The input Start Marker
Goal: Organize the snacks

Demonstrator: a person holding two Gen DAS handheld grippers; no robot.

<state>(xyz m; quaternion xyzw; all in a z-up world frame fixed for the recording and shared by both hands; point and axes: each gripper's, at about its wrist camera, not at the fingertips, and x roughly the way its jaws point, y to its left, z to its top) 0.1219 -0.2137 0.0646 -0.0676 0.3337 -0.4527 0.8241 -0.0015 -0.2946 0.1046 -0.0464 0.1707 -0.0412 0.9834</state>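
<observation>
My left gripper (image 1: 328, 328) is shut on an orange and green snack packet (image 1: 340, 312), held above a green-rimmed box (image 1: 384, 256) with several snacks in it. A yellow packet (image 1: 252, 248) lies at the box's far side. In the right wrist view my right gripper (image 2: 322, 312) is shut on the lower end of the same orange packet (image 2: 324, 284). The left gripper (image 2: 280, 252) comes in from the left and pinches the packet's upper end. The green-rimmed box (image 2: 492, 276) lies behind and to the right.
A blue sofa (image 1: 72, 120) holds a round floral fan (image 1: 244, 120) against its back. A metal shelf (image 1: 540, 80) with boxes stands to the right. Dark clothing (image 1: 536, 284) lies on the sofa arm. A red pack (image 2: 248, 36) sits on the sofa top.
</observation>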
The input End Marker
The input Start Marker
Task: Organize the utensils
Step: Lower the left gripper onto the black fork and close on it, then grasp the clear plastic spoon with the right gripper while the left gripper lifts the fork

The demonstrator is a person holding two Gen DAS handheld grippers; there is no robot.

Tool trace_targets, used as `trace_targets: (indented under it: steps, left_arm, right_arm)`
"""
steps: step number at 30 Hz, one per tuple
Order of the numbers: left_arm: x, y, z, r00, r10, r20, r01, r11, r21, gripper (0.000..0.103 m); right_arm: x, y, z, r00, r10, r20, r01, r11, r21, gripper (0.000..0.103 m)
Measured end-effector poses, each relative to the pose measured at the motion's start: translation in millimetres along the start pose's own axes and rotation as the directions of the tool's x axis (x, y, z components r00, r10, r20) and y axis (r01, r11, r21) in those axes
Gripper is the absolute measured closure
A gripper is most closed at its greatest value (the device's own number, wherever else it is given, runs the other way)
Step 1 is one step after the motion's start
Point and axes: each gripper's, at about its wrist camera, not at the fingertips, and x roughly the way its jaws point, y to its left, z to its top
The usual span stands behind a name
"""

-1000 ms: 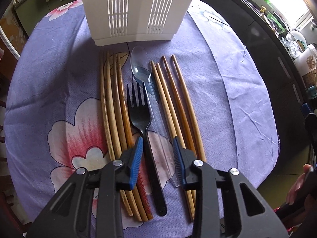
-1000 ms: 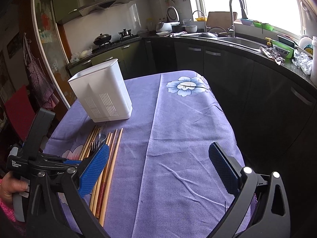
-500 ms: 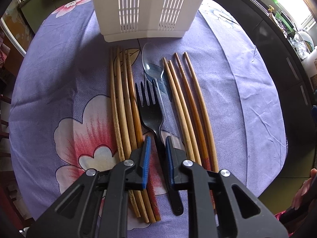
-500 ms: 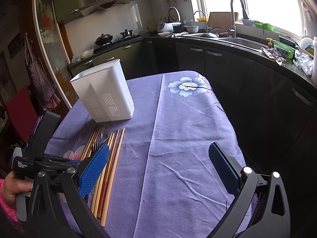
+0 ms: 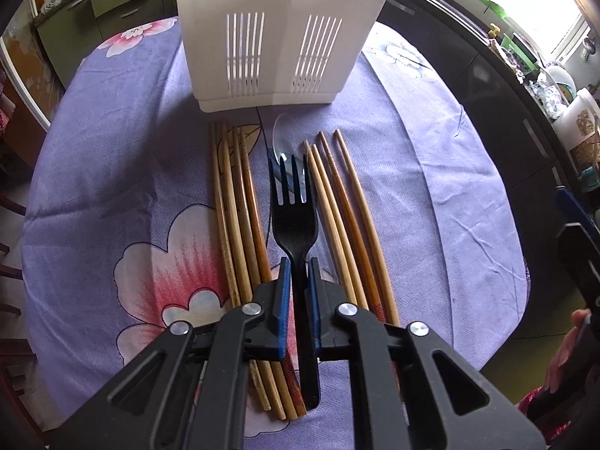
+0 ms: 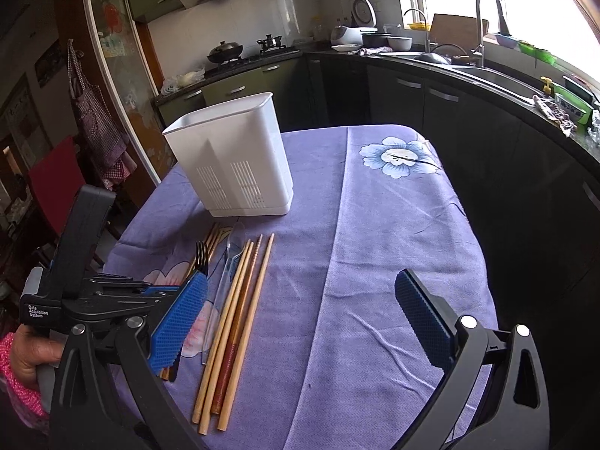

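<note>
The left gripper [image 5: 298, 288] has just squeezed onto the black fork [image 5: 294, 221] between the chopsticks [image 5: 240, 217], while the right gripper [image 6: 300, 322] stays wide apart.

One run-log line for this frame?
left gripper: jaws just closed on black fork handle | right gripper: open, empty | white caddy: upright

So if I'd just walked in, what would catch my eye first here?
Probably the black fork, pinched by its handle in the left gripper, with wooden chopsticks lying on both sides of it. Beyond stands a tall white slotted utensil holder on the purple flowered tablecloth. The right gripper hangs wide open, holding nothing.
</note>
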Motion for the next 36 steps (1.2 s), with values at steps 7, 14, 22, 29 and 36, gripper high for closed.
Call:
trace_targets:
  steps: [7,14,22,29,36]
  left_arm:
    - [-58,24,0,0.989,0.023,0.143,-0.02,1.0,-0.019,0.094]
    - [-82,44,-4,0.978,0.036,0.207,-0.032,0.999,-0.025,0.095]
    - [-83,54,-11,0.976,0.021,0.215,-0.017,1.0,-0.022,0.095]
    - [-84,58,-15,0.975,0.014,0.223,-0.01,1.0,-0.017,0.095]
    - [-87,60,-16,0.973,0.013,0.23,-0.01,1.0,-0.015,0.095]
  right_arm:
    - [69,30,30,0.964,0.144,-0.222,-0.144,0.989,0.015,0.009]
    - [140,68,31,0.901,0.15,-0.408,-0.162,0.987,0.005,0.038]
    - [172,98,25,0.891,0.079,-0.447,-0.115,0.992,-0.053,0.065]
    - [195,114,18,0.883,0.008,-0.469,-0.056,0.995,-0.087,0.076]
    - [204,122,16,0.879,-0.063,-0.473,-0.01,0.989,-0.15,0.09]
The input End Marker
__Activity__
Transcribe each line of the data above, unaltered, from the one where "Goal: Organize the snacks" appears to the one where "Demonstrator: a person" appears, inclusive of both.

__Response below__
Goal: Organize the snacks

Demonstrator: a person holding two Gen DAS handheld grippers; no robot.

There is nothing further in this answer.